# Exercise directions
From the listing below, extract every line in which the word "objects" appears.

___ Input data ___

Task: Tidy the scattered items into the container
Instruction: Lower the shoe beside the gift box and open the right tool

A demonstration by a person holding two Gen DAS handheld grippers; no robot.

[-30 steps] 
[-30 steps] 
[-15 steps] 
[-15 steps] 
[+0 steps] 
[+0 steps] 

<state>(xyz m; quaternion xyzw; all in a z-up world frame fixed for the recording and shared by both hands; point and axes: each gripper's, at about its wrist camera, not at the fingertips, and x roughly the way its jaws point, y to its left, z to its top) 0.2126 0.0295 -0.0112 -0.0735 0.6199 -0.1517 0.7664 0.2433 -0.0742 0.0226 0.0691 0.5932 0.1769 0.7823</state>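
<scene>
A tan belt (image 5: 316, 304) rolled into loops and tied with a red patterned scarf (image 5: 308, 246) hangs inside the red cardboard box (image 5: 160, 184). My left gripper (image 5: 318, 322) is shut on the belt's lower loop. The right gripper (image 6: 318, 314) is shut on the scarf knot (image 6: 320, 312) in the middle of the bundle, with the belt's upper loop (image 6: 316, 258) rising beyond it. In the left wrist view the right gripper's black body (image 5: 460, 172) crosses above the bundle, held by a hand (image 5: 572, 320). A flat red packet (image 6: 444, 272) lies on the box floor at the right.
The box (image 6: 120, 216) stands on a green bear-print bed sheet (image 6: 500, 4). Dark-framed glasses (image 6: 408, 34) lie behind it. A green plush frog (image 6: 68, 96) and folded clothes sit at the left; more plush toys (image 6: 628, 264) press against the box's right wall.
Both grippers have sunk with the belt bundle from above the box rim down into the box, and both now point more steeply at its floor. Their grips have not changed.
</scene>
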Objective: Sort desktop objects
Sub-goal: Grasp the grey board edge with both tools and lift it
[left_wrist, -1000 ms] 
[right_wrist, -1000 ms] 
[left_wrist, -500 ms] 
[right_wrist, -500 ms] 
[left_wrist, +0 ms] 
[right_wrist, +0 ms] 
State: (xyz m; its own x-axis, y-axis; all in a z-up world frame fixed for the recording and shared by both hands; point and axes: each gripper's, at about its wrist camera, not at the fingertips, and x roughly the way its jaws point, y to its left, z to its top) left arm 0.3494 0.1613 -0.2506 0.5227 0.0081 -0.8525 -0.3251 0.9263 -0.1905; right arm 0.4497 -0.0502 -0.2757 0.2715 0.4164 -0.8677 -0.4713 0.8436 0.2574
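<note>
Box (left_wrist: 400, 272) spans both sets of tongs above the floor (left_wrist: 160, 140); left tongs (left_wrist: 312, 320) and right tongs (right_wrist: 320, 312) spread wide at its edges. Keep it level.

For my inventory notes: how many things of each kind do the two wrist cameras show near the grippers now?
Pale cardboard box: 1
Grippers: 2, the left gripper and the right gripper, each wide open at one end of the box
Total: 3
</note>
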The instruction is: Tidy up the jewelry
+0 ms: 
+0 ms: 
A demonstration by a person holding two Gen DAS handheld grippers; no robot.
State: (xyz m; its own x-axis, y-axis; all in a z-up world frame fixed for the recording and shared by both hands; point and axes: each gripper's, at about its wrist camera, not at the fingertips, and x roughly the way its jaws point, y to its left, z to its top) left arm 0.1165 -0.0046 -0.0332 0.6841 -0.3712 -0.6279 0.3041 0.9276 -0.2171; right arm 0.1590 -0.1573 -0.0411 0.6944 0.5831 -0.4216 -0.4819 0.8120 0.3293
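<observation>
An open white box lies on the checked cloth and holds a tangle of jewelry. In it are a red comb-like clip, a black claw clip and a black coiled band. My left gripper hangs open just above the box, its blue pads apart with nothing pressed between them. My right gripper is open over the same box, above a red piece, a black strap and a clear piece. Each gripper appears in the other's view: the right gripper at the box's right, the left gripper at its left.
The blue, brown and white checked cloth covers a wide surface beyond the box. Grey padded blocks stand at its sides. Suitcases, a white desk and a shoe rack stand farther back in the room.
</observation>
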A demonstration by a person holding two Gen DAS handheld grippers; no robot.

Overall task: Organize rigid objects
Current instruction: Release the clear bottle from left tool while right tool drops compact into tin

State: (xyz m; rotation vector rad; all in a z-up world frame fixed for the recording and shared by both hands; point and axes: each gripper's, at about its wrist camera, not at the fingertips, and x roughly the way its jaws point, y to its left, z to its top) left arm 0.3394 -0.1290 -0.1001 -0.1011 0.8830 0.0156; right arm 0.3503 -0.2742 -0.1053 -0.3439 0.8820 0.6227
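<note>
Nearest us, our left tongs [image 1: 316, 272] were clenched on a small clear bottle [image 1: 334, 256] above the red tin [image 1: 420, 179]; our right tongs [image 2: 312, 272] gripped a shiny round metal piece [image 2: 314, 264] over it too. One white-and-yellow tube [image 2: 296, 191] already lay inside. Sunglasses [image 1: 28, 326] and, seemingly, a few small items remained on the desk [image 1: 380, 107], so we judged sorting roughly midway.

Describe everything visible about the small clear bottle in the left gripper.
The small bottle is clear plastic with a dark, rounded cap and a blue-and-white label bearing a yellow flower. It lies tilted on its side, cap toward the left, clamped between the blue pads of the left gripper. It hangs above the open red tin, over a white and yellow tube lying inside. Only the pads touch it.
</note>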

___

# Response area
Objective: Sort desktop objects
Overall task: Organize rigid objects

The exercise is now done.